● What is being asked: After checking the listing below, say how many of its lines contain the string "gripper". Only the number is needed.

[Information provided Boundary: Start]

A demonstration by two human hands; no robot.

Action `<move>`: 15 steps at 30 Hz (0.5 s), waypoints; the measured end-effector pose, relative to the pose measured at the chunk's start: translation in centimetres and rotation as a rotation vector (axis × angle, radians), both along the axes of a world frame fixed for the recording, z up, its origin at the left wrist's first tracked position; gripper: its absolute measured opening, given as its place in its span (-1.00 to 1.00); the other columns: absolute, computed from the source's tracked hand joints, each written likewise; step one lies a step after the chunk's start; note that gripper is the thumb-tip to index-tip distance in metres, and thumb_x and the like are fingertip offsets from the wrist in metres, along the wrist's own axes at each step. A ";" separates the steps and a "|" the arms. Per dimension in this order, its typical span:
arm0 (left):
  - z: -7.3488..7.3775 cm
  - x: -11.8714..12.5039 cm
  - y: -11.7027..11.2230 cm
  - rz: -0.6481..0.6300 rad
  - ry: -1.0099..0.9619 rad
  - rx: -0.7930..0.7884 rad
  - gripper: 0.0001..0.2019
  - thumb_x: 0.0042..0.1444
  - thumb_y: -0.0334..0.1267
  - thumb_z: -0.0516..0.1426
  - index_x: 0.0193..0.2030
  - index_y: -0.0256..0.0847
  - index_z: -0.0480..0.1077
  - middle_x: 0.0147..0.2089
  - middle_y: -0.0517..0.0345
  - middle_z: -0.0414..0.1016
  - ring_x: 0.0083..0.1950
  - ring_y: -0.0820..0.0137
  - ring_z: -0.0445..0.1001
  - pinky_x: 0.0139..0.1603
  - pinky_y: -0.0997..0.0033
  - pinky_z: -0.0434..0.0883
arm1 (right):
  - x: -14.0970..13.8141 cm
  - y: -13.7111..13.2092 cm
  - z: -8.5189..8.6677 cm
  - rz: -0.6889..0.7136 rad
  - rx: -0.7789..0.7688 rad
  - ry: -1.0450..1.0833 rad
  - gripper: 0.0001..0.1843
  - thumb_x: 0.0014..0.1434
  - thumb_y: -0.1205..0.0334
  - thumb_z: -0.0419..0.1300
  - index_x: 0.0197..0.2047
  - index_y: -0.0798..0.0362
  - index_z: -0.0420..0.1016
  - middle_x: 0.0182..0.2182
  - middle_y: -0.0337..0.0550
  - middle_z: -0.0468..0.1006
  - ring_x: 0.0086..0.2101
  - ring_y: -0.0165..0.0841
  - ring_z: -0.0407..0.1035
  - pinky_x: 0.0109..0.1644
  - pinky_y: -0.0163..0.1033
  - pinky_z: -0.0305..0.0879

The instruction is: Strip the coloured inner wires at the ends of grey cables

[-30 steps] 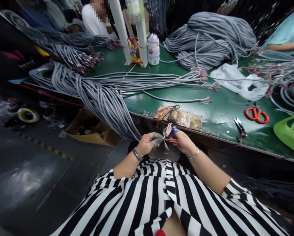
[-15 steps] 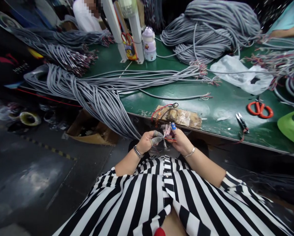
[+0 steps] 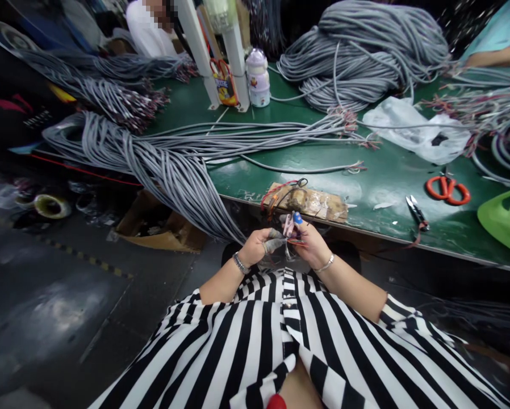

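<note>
Both hands meet in front of my striped shirt, just short of the table edge. My left hand point(image 3: 258, 246), with grey coverings on its fingertips, is closed on the end of a grey cable point(image 3: 233, 224). In my right hand point(image 3: 313, 245), a blue-tipped thumb presses on the pinkish and orange wires point(image 3: 289, 225) fanned out at that cable end. Loose pale strands hang below the fingertips. Just beyond the hands, a worn wooden block point(image 3: 318, 202) with red and black leads lies at the edge of the table.
A thick bundle of grey cables point(image 3: 153, 162) drapes over the green table point(image 3: 255, 184). Small snips point(image 3: 417, 213), orange-handled scissors point(image 3: 447, 189), a green basket point(image 3: 504, 218) and a plastic bag point(image 3: 417, 128) lie to the right. A cartoon-printed bottle point(image 3: 258, 78) stands behind. Other people sit across.
The right thumb and fingers have shifted slightly left over the wires, and the pinkish wires now stand more upright. The left hand has barely moved.
</note>
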State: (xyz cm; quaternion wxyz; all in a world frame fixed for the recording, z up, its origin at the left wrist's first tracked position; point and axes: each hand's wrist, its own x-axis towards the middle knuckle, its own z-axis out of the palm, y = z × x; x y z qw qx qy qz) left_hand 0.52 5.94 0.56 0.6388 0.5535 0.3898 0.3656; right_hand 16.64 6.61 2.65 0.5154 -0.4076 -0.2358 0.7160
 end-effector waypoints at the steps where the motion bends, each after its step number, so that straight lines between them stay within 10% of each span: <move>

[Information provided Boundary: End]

● Task result: 3